- What you should do: To complete this task, print all the data below exactly but leave out the images.

*** Dataset extract Section Begins ***

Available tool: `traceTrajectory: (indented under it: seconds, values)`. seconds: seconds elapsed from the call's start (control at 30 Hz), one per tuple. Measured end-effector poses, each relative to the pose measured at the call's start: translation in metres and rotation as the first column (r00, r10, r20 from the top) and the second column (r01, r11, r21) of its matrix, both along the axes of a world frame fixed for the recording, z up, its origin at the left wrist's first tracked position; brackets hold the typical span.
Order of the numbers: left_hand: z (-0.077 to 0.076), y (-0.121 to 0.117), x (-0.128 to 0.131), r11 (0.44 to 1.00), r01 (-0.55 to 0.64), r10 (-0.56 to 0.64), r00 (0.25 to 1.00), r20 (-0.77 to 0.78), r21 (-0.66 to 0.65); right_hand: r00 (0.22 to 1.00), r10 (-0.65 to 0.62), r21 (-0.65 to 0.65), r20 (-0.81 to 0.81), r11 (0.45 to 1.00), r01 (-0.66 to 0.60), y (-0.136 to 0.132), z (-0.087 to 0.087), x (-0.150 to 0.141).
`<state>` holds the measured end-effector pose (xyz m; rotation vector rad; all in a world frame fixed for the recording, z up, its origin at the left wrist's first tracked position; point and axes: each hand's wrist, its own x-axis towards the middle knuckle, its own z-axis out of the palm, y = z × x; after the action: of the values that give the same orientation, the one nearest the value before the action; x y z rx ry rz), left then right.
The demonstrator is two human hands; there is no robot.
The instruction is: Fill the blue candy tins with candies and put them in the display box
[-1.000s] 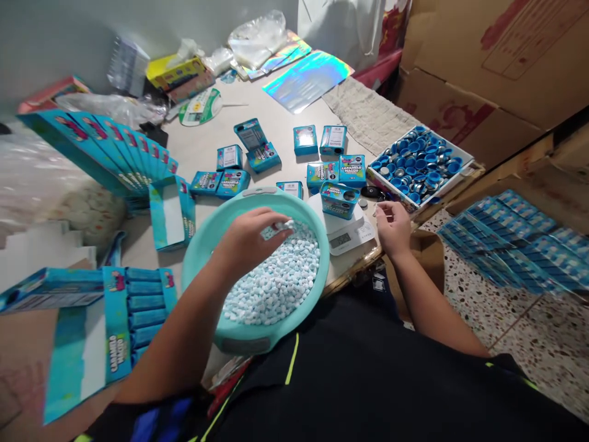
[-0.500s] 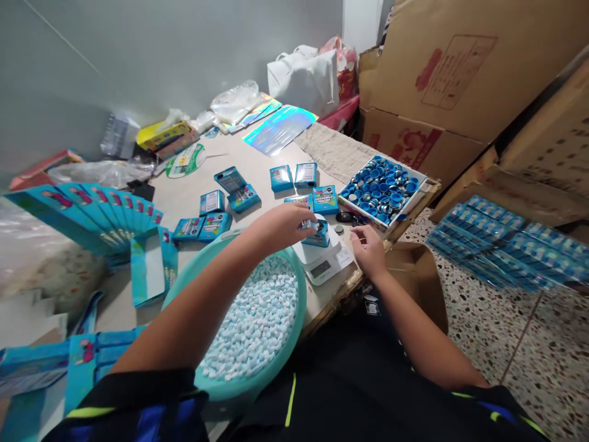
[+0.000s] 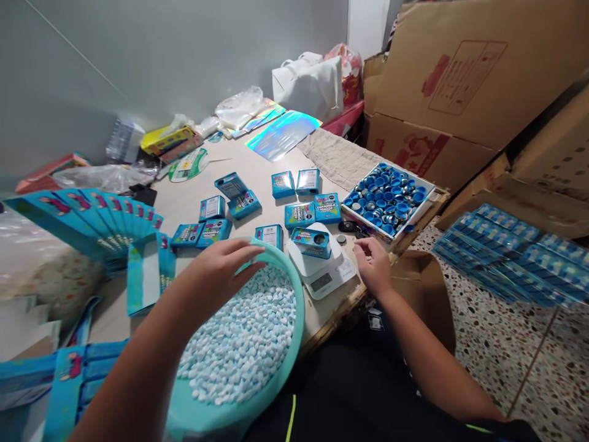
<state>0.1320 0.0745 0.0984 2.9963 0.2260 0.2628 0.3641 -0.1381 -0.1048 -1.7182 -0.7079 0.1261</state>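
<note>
A cream tabletop point(image 3: 257, 166) is seen crowded with small teal tins point(image 3: 211, 209), while a terrazzo floor point(image 3: 478, 362) and cardboard sheets point(image 3: 437, 80) are shown beyond the right hand point(image 3: 373, 265). That hand is held loosely open, just right of a teal tin point(image 3: 310, 243) set on a digital kitchen scale point(image 3: 322, 282). The left hand point(image 3: 216, 270) is spread open, nothing gripped, at the rim of a teal basin point(image 3: 294, 344) heaped with pale blue-white candies point(image 3: 239, 344).

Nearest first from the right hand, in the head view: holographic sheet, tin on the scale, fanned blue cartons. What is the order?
From the right hand:
1. Blue tin: on the scale, to the left.
2. Holographic sheet: far ahead.
3. Fanned blue cartons: far left.
</note>
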Motion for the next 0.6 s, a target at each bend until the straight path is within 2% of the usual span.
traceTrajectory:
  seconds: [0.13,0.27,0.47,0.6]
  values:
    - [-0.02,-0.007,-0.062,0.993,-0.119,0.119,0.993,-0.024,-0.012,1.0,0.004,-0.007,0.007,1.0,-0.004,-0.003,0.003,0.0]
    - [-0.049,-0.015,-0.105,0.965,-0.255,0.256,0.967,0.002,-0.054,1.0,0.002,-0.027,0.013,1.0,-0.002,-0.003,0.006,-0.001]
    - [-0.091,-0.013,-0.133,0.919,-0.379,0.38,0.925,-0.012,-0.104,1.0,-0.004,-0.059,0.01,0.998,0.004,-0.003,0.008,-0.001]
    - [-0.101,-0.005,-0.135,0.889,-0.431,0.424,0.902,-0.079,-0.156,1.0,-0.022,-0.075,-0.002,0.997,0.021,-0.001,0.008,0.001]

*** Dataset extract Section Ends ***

- Final answer:
Available tool: `traceTrajectory: (indented under it: seconds, values)`. seconds: seconds elapsed from the call's start (control at 30 Hz), one per tuple. Measured end-effector poses, each relative to the pose measured at the call's start: translation in metres and rotation as the first column (r00, r10, r20 from the top) and the second column (r01, r11, r21) of its matrix, both along the axes of a world frame fixed for the recording, z up, its origin at the left wrist's first tracked position; brackets hold the typical span.
Order of the numbers: left_hand: z (-0.077 to 0.076), y (-0.121 to 0.117), x (-0.128 to 0.131), r11 (0.44 to 1.00), r01 (-0.55 to 0.64), r10 (-0.56 to 0.64), r00 (0.25 to 1.00), r20 (-0.77 to 0.78), r21 (-0.66 to 0.65); right_hand: r00 (0.22 to 1.00), r10 (-0.65 to 0.62), r21 (-0.65 to 0.65), r20 (-0.81 to 0.81), r11 (0.45 to 1.00), r01 (-0.66 to 0.60), y (-0.136 to 0.132), z (-0.087 to 0.087), x (-0.150 to 0.141).
`<state>` holds the measured end-effector pose (xyz m; rotation vector rad; all in a world frame fixed for the recording, z up, its origin at the left wrist's first tracked position; point and axes: each hand's wrist, its own x-axis towards the middle knuckle, its own z-axis out of the palm, y = z × x; after the action: of the values that give the same orientation, the one nearest the value before the action; x y z rx ry rz), left then right.
The demonstrator is two human hands; there is no robot.
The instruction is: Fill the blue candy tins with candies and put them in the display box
[-1.000s] 
[-0.500s] 
[+0.000s] 
<state>0.1320 0.0745 0.0984 2.9963 0.2260 0.2628 0.3641 -0.1381 -0.1048 -1.7182 -0.7079 0.1261</state>
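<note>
A cream tabletop point(image 3: 257, 166) is seen crowded with small teal tins point(image 3: 211, 209), while a terrazzo floor point(image 3: 478, 362) and cardboard sheets point(image 3: 437, 80) are shown beyond the right hand point(image 3: 373, 265). That hand is held loosely open, just right of a teal tin point(image 3: 310, 243) set on a digital kitchen scale point(image 3: 322, 282). The left hand point(image 3: 216, 270) is spread open, nothing gripped, at the rim of a teal basin point(image 3: 294, 344) heaped with pale blue-white candies point(image 3: 239, 344).

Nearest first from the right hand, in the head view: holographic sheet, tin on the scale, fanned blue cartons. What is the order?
From the right hand:
1. Blue tin: on the scale, to the left.
2. Holographic sheet: far ahead.
3. Fanned blue cartons: far left.
</note>
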Motion for the next 0.6 s, a target at each bend until the straight path is within 2% of the usual span.
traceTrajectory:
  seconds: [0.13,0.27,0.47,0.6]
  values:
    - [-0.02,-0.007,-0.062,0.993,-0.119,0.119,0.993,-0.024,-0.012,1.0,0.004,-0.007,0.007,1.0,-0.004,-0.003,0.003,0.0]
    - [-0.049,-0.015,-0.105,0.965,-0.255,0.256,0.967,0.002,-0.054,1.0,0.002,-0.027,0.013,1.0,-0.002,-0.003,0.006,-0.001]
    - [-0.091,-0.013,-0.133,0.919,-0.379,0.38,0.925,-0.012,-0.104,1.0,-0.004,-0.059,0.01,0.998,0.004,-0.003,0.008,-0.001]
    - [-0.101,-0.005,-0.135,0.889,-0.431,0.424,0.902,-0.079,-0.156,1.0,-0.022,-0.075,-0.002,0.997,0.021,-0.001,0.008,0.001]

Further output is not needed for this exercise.